[Task brief]: Where a line below holds the string "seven", that line goes into the answer.

[Data for review]:

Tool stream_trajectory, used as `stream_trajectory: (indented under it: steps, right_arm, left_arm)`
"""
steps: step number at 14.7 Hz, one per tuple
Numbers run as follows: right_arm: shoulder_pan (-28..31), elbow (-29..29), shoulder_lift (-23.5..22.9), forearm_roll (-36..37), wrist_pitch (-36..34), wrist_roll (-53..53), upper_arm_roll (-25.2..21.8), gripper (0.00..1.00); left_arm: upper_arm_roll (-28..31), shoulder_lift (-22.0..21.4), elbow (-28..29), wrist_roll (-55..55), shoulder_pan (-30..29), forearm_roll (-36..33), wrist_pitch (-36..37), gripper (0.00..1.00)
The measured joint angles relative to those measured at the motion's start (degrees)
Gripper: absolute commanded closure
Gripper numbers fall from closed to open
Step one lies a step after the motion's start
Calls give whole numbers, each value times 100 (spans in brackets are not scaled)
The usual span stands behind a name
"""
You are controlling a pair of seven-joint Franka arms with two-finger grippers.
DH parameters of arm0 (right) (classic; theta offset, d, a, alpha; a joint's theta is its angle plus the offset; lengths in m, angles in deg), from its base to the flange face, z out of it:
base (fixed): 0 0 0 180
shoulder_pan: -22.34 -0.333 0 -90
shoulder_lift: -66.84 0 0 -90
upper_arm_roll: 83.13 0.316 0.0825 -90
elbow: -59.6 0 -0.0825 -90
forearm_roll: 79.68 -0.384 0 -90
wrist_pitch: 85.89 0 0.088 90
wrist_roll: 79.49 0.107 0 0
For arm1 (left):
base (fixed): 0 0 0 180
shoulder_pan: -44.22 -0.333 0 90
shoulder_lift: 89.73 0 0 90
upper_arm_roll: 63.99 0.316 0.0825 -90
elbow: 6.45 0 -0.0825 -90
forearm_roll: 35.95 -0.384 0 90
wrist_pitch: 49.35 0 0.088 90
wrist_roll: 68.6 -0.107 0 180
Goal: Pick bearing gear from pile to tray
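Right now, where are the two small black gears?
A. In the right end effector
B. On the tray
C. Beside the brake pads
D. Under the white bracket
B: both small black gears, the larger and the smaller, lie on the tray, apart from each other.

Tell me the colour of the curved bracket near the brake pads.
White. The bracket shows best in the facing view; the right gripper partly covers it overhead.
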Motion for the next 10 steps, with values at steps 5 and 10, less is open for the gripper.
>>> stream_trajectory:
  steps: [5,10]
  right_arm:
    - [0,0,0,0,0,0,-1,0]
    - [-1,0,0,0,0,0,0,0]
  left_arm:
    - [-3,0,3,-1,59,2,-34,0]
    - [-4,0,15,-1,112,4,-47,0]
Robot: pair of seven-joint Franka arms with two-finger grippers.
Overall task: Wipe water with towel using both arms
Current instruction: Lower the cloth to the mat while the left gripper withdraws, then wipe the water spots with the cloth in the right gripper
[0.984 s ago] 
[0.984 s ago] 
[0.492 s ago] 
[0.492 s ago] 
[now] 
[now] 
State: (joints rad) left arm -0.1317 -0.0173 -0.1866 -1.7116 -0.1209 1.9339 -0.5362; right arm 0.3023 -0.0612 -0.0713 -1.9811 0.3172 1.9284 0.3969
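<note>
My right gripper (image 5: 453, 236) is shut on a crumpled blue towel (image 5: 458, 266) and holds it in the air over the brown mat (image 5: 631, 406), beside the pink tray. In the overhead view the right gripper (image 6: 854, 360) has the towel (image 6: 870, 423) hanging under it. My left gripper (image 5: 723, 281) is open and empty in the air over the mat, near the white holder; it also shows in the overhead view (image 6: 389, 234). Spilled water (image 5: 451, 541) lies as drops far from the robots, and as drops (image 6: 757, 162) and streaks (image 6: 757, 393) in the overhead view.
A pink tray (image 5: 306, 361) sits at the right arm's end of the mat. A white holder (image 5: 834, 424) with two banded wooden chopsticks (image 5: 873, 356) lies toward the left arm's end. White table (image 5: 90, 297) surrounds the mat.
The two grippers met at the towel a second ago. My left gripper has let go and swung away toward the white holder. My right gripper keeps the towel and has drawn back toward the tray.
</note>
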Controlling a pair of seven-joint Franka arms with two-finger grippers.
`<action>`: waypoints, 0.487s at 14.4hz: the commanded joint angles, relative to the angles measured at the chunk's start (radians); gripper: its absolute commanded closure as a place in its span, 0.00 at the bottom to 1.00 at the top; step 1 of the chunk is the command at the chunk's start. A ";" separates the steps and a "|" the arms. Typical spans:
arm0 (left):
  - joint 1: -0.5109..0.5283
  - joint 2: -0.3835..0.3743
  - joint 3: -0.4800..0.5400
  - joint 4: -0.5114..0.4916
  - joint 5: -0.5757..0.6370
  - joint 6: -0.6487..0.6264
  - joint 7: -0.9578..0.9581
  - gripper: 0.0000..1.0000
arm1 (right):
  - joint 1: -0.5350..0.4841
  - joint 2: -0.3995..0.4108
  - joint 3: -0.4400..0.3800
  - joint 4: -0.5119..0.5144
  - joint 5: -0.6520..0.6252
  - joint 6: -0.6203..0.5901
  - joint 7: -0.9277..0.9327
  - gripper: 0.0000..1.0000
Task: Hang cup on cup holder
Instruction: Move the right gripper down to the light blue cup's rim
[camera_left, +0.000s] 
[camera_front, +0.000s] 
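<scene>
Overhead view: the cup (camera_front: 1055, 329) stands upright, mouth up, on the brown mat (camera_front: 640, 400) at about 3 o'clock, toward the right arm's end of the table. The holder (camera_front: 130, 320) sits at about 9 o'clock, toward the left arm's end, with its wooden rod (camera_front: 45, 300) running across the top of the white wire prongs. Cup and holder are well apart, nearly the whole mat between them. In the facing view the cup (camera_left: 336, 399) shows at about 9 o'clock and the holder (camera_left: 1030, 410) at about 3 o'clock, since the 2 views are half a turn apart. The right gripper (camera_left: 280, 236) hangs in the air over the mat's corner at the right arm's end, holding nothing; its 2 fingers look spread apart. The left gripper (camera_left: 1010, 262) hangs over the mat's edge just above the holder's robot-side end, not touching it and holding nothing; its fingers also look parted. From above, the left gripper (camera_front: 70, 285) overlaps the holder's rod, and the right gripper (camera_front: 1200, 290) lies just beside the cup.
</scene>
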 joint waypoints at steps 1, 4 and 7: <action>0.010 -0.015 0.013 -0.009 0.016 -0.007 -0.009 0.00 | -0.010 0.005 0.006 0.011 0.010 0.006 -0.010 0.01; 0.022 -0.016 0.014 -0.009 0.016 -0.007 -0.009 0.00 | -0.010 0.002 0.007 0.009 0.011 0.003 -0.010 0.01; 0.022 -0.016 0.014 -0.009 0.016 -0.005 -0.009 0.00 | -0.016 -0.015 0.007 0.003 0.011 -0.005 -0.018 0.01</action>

[Answer section]:
You are controlling a pair of seven-joint Franka arms with two-finger grippers.
Robot: pair of seven-joint Franka arms with two-finger grippers.
Controlling a pair of seven-joint Franka arms with two-finger grippers.

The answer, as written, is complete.